Your task: Print the records below exactly; all of them are needed.

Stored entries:
-- Opening Marker --
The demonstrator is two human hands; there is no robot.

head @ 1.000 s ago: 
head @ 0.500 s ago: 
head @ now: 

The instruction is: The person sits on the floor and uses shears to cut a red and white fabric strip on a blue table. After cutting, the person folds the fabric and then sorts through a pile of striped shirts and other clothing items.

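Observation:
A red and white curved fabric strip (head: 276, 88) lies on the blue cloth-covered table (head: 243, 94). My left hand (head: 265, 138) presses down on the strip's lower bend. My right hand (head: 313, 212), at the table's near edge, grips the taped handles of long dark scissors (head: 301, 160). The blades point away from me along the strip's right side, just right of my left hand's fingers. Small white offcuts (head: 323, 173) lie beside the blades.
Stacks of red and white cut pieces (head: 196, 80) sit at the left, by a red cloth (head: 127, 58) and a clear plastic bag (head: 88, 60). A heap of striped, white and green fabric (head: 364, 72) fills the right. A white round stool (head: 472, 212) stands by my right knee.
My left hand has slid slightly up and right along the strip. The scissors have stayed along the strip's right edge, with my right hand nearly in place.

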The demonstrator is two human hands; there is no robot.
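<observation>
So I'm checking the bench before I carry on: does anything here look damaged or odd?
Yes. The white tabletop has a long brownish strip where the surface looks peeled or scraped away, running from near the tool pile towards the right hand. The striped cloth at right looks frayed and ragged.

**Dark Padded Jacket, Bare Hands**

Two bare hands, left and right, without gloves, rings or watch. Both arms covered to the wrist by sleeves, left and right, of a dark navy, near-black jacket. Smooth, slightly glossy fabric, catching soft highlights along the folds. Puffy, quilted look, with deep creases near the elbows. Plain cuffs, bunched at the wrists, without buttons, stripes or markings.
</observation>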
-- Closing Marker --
Your solution:
The demonstrator is two human hands; there is no robot.

head @ 1.000 s ago: 
head @ 0.500 s ago: 
head @ now: 

The instruction is: The person sits on the floor and uses shears to cut a red and white fabric strip on a blue table. After cutting, the person folds the fabric and then sorts through a pile of striped shirts and other clothing items.

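Observation:
A red and white curved fabric strip (head: 276, 88) lies on the blue cloth-covered table (head: 243, 94). My left hand (head: 265, 138) presses down on the strip's lower bend. My right hand (head: 313, 212), at the table's near edge, grips the taped handles of long dark scissors (head: 301, 160). The blades point away from me along the strip's right side, just right of my left hand's fingers. Small white offcuts (head: 323, 173) lie beside the blades.
Stacks of red and white cut pieces (head: 196, 80) sit at the left, by a red cloth (head: 127, 58) and a clear plastic bag (head: 88, 60). A heap of striped, white and green fabric (head: 364, 72) fills the right. A white round stool (head: 472, 212) stands by my right knee.
My left hand has slid slightly up and right along the strip. The scissors have stayed along the strip's right edge, with my right hand nearly in place.
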
The demonstrator is two human hands; there is no robot.
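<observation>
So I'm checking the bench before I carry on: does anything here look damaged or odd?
Yes. The white tabletop has a long brownish strip where the surface looks peeled or scraped away, running from near the tool pile towards the right hand. The striped cloth at right looks frayed and ragged.

**Dark Padded Jacket, Bare Hands**

Two bare hands, left and right, without gloves, rings or watch. Both arms covered to the wrist by sleeves, left and right, of a dark navy, near-black jacket. Smooth, slightly glossy fabric, catching soft highlights along the folds. Puffy, quilted look, with deep creases near the elbows. Plain cuffs, bunched at the wrists, without buttons, stripes or markings.
</observation>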

Here the exercise is finished.